Problem: Supply the number of lines in the data below that hold "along", and let that number be the whole answer.

The data:
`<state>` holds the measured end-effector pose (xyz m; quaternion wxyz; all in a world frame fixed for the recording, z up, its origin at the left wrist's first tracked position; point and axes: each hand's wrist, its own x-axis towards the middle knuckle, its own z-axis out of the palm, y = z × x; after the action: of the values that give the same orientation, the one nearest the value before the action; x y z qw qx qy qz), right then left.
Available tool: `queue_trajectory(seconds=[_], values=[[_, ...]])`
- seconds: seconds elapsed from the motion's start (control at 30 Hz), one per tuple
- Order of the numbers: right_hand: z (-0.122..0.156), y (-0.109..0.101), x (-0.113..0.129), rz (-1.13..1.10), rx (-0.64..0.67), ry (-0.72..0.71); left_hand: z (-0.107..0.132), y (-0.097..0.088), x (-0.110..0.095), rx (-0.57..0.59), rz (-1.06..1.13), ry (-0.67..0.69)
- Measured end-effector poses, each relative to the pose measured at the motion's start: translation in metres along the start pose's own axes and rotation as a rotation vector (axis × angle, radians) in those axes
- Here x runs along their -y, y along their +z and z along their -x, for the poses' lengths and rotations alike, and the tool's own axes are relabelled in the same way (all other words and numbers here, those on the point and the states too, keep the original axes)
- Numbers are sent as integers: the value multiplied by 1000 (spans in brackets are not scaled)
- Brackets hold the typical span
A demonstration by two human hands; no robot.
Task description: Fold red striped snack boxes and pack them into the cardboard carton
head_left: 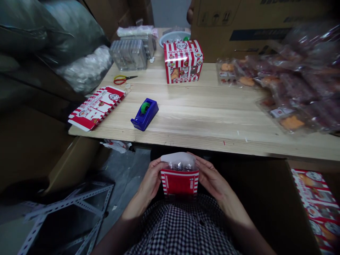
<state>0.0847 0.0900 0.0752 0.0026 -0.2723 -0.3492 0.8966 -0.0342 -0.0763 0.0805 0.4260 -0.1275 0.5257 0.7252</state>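
Between my hands, over my lap, is a red and white striped cardboard box (pixel 179 182) with its end facing up. Its white top flap stands raised at the far side, and clear plastic packaging (pixel 182 165) shows in the opening. My left hand (pixel 154 176) is closed on the box's left side, the thumb near the upper corner. Gripping the right side is my right hand (pixel 209 176), its fingers by the flap. The lower part of the box is dark and partly hidden against my checked clothing.
On the table stand a finished-looking striped box (pixel 183 62), a blue tape dispenser (pixel 145 114), scissors (pixel 124 79), flat striped cartons (pixel 97 108) and clear plastic cases (pixel 129 55). Plastic-packed toy food (pixel 292 88) is heaped at right. More striped boxes (pixel 317 202) lie lower right.
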Motion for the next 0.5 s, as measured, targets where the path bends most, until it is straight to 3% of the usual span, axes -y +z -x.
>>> queue_trajectory(seconds=[0.17,0.33,0.4,0.5], values=[[-3,4,-4,19,-80,-89,1,1,-1,47,-3,-27],[-10,-3,-1,0,-145,8,-1,5,-7,166,-100,-77],[-13,-9,-1,22,-139,12,-6,4,-9,243,-152,-44],[-16,-16,-4,80,-72,-110,-17,-3,-9,333,-205,80]])
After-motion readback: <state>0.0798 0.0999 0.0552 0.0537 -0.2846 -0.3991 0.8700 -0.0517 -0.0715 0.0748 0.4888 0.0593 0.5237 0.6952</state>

Result of this exercise: 2